What the task requires → Retype the whole listing verbatim and keep the pictures out of it.

----------------

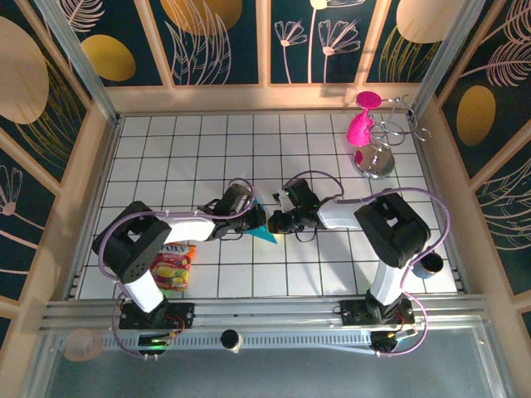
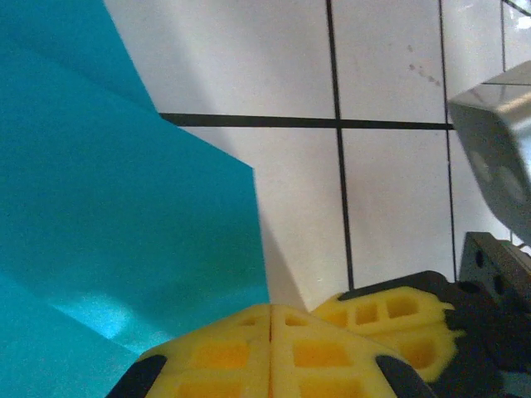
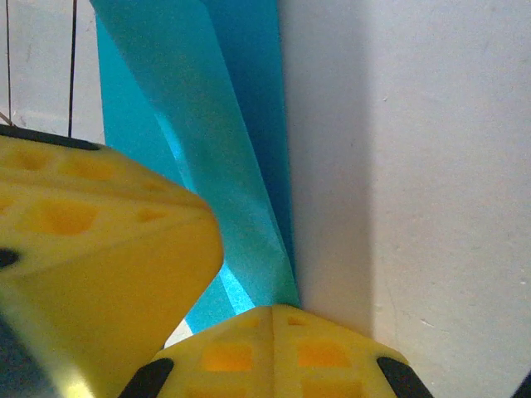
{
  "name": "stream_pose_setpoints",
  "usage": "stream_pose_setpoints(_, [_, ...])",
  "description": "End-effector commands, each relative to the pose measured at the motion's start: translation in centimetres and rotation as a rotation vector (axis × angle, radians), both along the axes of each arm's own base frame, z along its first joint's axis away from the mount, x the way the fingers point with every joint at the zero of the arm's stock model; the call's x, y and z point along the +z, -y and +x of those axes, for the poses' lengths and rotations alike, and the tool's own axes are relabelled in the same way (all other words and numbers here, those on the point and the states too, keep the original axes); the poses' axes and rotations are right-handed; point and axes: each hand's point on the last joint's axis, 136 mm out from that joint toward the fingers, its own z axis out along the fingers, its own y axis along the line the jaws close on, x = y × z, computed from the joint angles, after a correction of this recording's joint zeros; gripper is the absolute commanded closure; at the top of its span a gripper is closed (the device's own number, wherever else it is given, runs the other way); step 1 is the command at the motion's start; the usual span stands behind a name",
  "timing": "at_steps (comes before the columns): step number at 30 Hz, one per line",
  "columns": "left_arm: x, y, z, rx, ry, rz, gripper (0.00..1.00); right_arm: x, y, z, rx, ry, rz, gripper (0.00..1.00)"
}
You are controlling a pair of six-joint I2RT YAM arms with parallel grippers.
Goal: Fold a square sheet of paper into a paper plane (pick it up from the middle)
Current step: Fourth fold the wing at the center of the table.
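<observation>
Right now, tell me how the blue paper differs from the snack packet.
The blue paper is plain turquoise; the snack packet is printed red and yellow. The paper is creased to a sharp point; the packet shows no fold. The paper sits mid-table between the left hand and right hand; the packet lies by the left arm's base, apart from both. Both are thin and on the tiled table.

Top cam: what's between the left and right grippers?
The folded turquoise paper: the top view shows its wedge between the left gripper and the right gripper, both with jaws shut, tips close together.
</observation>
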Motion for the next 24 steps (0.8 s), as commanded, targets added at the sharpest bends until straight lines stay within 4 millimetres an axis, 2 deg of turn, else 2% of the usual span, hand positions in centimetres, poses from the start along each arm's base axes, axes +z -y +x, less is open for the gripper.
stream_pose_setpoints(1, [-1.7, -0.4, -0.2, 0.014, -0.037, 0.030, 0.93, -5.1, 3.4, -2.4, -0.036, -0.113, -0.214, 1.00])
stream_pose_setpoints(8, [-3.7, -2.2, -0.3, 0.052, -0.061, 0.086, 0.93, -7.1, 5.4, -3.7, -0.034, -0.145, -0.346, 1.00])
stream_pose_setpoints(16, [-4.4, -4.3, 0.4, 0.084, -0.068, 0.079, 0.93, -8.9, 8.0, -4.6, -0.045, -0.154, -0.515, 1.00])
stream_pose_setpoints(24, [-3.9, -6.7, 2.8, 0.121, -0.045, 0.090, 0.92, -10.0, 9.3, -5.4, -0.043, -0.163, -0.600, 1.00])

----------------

Expected output →
{
  "name": "stream_pose_setpoints",
  "usage": "stream_pose_setpoints(_, [_, ...])",
  "description": "End-effector commands, each relative to the pose measured at the motion's start: translation in centimetres and rotation as a rotation vector (axis × angle, radians), both along the axes of each arm's own base frame, z along its first joint's axis away from the mount, x the way the fingers point with every joint at the zero of the arm's stock model; the call's x, y and z point along the +z, -y and +x of those axes, for the poses' lengths and rotations alike, and the tool's own axes are relabelled in the same way (all other words and numbers here, those on the point and the states too, keep the original axes); the poses' axes and rotations are right-handed; point and axes: each hand's point on the last joint's axis, 136 mm out from that joint toward the fingers, its own z axis out along the fingers, its own y axis along the line the jaws close on, x = y × z, computed from the joint angles, after a correction of this recording's joint zeros; gripper is the absolute commanded closure; at the top of its span a gripper is closed (the device's own number, wherever else it is given, runs the other way); step 1 is the command at the motion's start; the usual span stands behind a name",
  "timing": "at_steps (comes before the columns): step number at 30 Hz, one per line",
  "columns": "left_arm: x, y, z, rx, ry, rz, gripper (0.00..1.00); right_arm: x, y, z, rx, ry, rz, gripper (0.00..1.00)"
}
You are controlling a pair of six-joint I2RT YAM arms with parallel grippers.
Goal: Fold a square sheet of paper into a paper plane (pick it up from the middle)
Current step: Fourth fold the wing at the center of the table.
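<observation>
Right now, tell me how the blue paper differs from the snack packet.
The blue paper is plain turquoise; the snack packet is printed red and yellow. The paper is creased to a sharp point; the packet shows no fold. The paper sits mid-table between the left hand and right hand; the packet lies by the left arm's base, apart from both. Both are thin and on the tiled table.

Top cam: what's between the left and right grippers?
The folded turquoise paper: the top view shows its wedge between the left gripper and the right gripper, both with jaws shut, tips close together.
</observation>
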Motion for the next 24 steps (0.8 s), as commanded, targets added at the sharpest bends until straight lines stay within 4 millimetres an axis, 2 deg of turn, else 2% of the usual span, hand positions in centimetres, poses from the start along each arm's base axes, axes +z -y +x, less is open for the gripper.
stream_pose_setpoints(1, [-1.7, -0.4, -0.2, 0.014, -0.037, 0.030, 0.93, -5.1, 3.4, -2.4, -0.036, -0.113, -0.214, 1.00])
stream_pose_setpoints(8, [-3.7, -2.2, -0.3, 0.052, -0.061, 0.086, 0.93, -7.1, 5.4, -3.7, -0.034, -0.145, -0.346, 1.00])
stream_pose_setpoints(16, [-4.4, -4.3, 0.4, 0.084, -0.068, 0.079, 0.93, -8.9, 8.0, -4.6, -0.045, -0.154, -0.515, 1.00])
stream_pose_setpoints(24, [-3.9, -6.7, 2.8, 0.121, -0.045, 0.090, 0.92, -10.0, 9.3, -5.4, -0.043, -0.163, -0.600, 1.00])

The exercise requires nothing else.